- **WHAT THE EXERCISE ASKS**:
Beginning with the line below that contains "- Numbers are" and ending with the line that contains "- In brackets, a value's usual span", copy every line exactly. Copy nothing else.

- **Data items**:
####

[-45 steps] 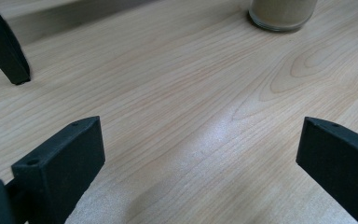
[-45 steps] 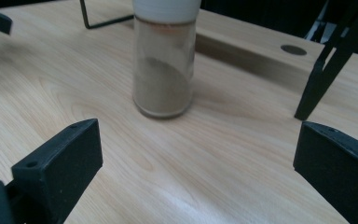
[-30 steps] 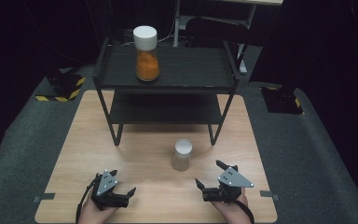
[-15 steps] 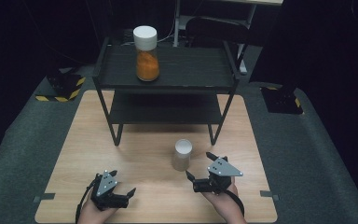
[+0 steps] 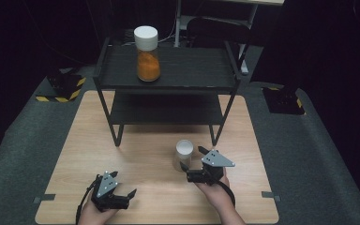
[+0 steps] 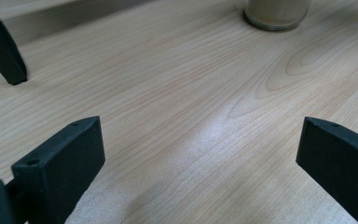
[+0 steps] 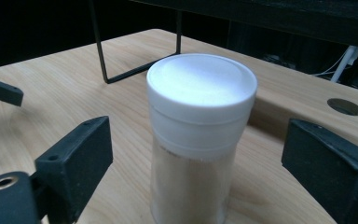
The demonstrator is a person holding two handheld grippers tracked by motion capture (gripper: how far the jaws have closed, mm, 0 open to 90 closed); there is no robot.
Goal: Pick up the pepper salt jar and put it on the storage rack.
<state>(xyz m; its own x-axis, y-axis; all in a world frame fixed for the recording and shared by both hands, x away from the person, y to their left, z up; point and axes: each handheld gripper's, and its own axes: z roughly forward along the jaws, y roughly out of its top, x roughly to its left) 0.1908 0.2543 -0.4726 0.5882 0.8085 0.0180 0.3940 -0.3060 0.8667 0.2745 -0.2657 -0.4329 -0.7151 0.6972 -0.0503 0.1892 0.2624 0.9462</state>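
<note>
Two tools out: my right tool (image 5: 187,169), jaws just closing, straddles the jar (image 7: 199,140) on the worktop (image 5: 140,159), pads not yet touching. Left tool (image 5: 122,190) rests wide open, empty. Risk: off-centre closing tips the jar.

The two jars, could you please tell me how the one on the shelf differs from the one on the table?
The shelf jar holds orange powder; the table jar holds pale beige powder. The shelf jar stands on the black rack's top shelf away from both hands; the table jar stands on the wooden table beside the right gripper. Both are upright with white lids.
</note>
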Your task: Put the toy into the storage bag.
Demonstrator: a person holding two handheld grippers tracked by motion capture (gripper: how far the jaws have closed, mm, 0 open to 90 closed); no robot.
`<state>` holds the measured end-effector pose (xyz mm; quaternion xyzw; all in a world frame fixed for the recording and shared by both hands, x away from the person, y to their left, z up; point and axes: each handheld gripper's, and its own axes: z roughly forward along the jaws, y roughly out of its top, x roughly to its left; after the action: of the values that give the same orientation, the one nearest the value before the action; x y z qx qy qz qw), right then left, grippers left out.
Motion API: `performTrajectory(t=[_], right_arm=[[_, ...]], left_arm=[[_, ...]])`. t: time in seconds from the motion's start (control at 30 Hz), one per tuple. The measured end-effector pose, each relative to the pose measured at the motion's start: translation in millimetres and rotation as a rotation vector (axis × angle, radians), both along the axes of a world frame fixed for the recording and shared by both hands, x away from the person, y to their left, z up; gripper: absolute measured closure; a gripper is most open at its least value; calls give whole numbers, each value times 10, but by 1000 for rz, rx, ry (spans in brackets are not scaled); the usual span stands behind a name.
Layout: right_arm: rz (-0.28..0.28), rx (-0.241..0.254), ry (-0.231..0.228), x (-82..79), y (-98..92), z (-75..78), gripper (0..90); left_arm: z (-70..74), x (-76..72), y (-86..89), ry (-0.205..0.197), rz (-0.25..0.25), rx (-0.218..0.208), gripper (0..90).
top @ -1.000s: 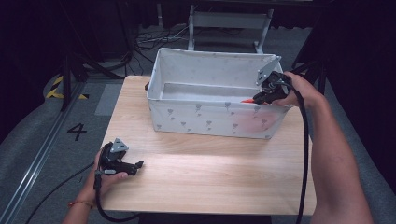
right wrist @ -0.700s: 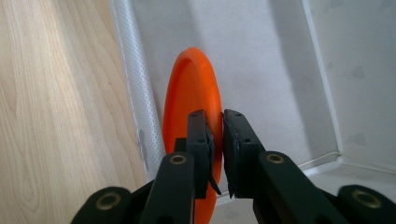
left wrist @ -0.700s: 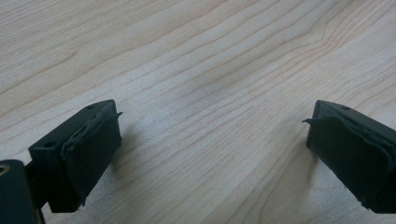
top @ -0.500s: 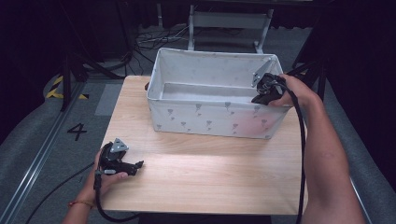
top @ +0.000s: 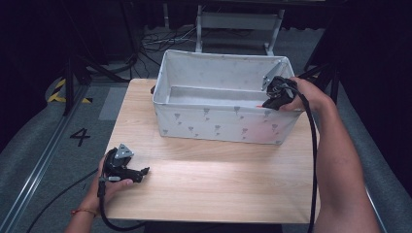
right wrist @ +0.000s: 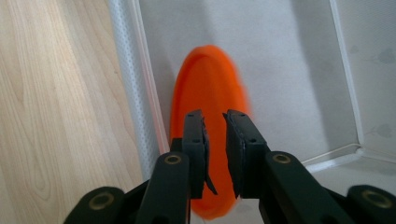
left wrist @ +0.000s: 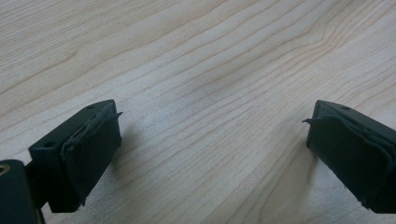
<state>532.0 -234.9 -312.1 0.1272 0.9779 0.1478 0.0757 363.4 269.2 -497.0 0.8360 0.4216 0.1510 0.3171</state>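
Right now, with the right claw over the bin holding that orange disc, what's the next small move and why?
Probably lower the disc a little before letting go. The right claw is pinching the orange disc by its edge, just inside the near wall of the white bin and apparently hanging free, so dropping it from here might make it bounce or roll.

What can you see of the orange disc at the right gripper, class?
The orange disc is round, flat, smooth and plastic-looking, with a raised rim. It hangs edge-up inside the white fabric box, close to its near wall. The right gripper has its jaws nearly closed around the disc's edge. From the high view just a red sliver shows by the gripper. Its outline looks blurred.
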Motion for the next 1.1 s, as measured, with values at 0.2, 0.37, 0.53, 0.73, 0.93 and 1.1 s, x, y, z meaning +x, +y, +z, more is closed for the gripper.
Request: performTrajectory(t=[0.2,0.37,0.53,0.73,0.93,1.1], right_arm=[[-28,69,-59,-25,-65,82,658],[-60,140,-99,-71,-124,151,573],[-113,223,-156,-150,-121,223,464],[-195,299,-256,-275,-122,301,341],[-276,386,-296,-400,-179,336,246],[-326,455,-323,-528,-251,349,229]], left_arm=[[0,0,0,0,0,0,35],[0,0,0,0,0,0,35],[0,0,0,0,0,0,35],[0,0,0,0,-1,0,35],[0,1,0,0,-1,0,35],[0,1,0,0,-1,0,35]])
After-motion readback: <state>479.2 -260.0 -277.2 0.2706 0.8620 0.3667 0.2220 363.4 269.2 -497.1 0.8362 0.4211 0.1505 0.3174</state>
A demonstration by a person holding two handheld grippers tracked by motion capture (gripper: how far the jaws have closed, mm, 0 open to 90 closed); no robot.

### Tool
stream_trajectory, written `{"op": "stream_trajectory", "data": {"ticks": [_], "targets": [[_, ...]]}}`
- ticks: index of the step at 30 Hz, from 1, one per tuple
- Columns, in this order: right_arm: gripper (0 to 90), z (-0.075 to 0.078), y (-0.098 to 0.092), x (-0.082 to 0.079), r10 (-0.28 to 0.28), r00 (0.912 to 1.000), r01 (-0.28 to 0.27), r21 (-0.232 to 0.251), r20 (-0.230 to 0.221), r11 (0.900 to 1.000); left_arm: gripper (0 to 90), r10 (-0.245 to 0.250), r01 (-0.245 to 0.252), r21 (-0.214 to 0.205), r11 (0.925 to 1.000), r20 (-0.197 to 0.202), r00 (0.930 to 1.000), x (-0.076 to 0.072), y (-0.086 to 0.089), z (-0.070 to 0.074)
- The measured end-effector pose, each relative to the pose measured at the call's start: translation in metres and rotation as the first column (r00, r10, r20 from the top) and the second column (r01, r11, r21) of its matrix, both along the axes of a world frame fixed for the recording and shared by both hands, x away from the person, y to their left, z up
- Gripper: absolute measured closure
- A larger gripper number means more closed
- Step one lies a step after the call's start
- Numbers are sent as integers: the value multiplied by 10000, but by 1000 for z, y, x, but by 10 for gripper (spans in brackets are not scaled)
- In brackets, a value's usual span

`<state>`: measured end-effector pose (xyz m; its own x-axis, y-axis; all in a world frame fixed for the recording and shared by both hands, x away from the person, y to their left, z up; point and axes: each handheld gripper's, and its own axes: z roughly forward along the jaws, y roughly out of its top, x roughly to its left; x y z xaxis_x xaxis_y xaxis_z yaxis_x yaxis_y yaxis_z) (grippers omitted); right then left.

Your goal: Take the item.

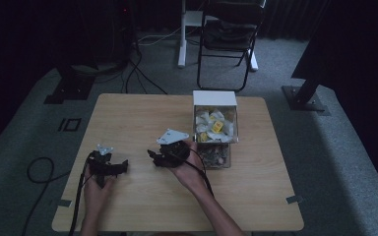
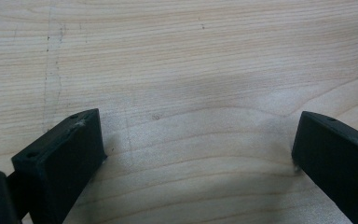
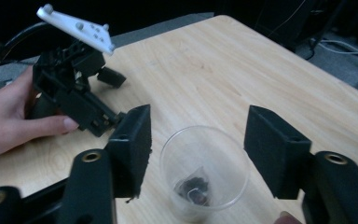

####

- **WRITTEN REPLY**:
- Numbers are sent as integers: the value multiplied by 10000, but by 1000 for z, y, x, but by 10 for gripper (spans in brackets are not scaled)
- In brackets, a value's usual span

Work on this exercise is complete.